Testimony of Walter Ochinko
Research Director, Veterans Education Success
U.S. Department of Education National Advisory Council on Institutional Quality and Integrity (NACIQI)
Review of the Higher Learning Commission
July 29, 2020
Thank you for the opportunity to comment on the Education Department’s surprising conclusion that the Higher Learning Commission failed to comply with federal regulations. My name is Walter Ochinko and I am the Research Director at Veterans Education Success.

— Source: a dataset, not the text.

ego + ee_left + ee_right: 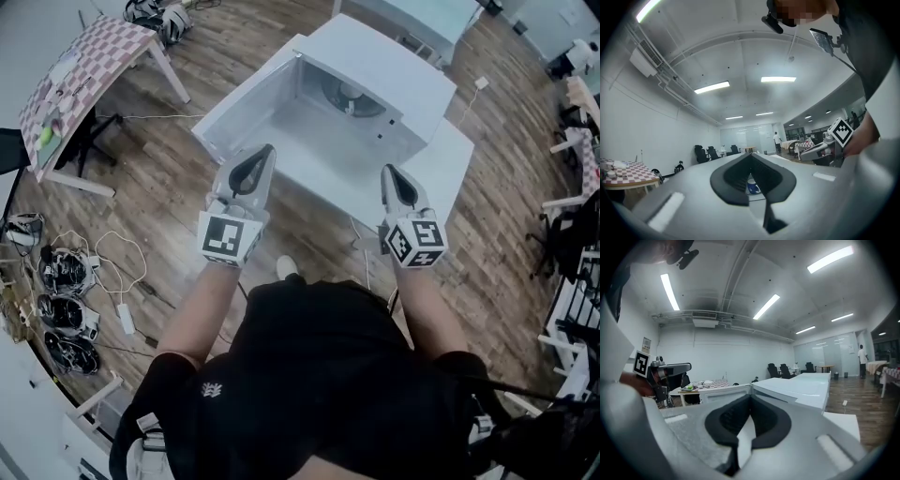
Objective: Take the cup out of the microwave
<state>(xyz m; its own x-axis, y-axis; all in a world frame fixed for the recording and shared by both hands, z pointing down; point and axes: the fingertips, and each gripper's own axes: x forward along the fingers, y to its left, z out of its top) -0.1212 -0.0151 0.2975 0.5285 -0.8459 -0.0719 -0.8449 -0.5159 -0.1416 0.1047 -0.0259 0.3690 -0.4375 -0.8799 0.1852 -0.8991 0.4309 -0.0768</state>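
Open microwave (384, 66), door (239, 108) swung left, cup (753, 186) deep inside

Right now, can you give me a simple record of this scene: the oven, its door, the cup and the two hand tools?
microwave: white, on a white table
door: open, swung to the left
cup: blue, visible beyond the left jaws, not held
left gripper: jaws together, empty
right gripper: jaws together, empty
position: both grippers are in front of the opening, not inside

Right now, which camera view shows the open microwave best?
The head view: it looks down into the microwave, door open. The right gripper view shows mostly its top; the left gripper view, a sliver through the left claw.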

I say surprising because overwhelming evidence demonstrates that HLC scrupulously followed its own standards as well as Departmental regulations. As you know, when HLC notified the Dream Center in January 2018 that it was revoking the accreditation of two Art Institute campuses, it stressed that, because the schools operated as for-profits, the pre-accreditation exemption for nonprofit institutions did not apply. Nonetheless, the Dream Center continued to assure students that the schools were accredited for 6 months. In fact, the credits earned by student enrolled at these two schools were worthless. In October 2018, the Department acknowledged as much when it forgave loans for students who had been attending these schools when Dream Center misrepresented their accreditation status.
The record also demonstrates that the Department continued to disburse federal student aid, despite knowing that the schools were no longer accredited. Then, the Department literally bent over backwards to reverse the effects of the loss of accreditation by retroactively recognizing the two schools as nonprofits and pressuring HLC to reverse its decisions.

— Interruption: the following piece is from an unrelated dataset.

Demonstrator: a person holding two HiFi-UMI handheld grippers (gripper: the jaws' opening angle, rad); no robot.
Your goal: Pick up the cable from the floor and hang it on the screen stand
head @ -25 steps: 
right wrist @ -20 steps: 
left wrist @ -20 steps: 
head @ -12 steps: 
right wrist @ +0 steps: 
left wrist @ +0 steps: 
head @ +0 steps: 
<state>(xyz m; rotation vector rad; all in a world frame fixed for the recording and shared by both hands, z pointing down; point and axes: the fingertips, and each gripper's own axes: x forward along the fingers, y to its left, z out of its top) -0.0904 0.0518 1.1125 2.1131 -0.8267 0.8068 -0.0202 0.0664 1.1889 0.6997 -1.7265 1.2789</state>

The Dream Center’s misrepresentation of its school’s accreditation status is right out of the playbook of their former owner—the Education Management Corporation. Between 2013 and 2015, EDMC paid over $200 million to settle four state and federal lawsuits for deceptive and misleading advertising and recruiting. Our 2015 report on schools that are eligible to enroll veterans that do not lead to a job included an EDMC school that misrepresented its accreditation status to students.

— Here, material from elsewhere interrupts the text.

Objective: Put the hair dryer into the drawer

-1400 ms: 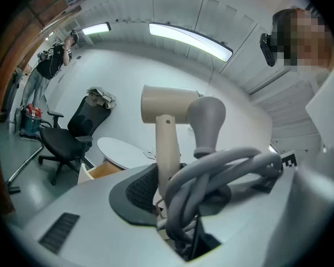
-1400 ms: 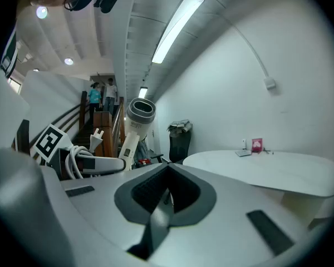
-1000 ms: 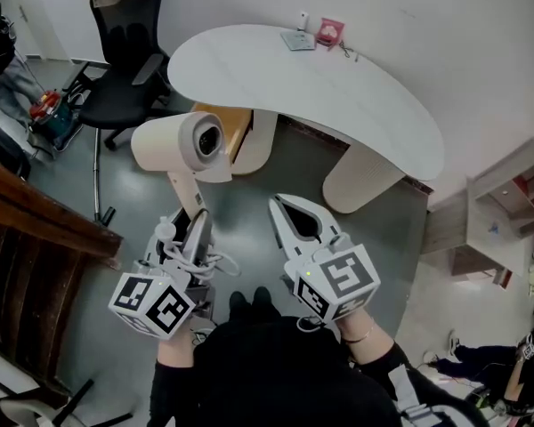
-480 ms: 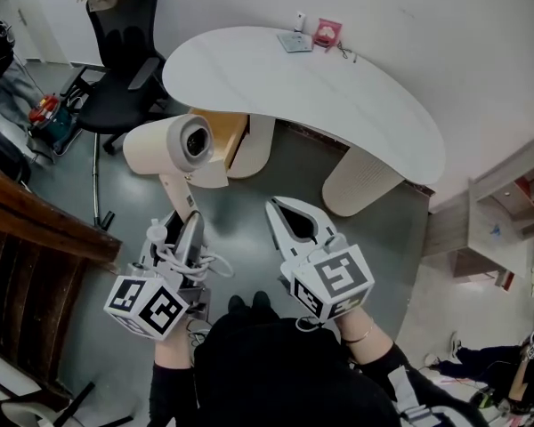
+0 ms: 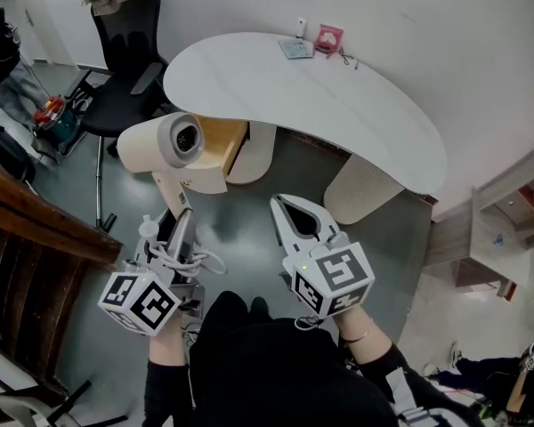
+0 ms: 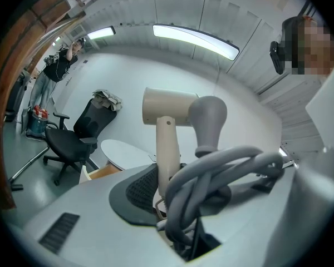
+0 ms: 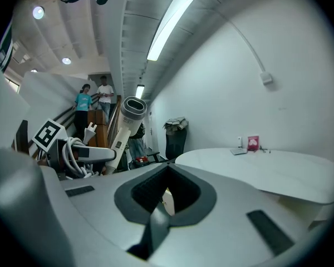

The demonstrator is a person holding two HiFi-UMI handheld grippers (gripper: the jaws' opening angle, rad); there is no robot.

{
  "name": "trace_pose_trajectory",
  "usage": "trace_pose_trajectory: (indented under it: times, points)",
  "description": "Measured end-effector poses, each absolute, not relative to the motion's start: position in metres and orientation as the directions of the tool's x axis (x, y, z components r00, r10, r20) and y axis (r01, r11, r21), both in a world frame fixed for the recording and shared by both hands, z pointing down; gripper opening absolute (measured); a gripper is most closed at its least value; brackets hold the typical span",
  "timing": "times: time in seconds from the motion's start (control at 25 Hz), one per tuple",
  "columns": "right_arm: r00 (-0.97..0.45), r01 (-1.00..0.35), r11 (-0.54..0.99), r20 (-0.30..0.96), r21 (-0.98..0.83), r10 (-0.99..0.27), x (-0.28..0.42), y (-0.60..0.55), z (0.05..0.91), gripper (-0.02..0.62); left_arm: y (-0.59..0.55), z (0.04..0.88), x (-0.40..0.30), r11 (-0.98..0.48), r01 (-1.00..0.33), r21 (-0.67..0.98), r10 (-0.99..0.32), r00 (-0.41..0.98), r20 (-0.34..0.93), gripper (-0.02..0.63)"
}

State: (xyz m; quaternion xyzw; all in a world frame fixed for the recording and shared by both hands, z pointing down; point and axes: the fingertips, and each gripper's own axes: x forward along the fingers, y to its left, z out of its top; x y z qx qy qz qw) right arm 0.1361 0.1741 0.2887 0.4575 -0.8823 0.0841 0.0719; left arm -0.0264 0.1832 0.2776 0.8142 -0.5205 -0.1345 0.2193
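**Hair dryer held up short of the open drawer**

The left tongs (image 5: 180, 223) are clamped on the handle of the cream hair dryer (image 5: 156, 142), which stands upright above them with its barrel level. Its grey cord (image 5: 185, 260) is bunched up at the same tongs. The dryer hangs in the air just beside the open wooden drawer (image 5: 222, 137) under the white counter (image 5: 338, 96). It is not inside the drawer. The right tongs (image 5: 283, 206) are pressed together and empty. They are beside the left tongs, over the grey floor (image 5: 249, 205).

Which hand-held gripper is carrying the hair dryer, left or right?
The left hand-held gripper: its jaws clamp the handle of the hair dryer, which stands above it. The right hand-held gripper holds nothing, its jaws shut.
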Motion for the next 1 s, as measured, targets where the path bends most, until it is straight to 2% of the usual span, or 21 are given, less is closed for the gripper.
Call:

I want to close by reminding you that veterans were impacted by the Dream Center’s misrepresentation of its accreditation status. These veterans’ GI Bill benefits were wasted at these two Art Institute campuses. They are not eligible to have more than a token restoration of their GI Bill benefits.
I urge you to think about the impact on veterans like Army veteran Marta Villanueva, who served in Iraq and used her GI Bill at the Art Institute of Phoenix:
“It’s heartbreaking because we earned these benefits, literally with sweat, blood and tears.”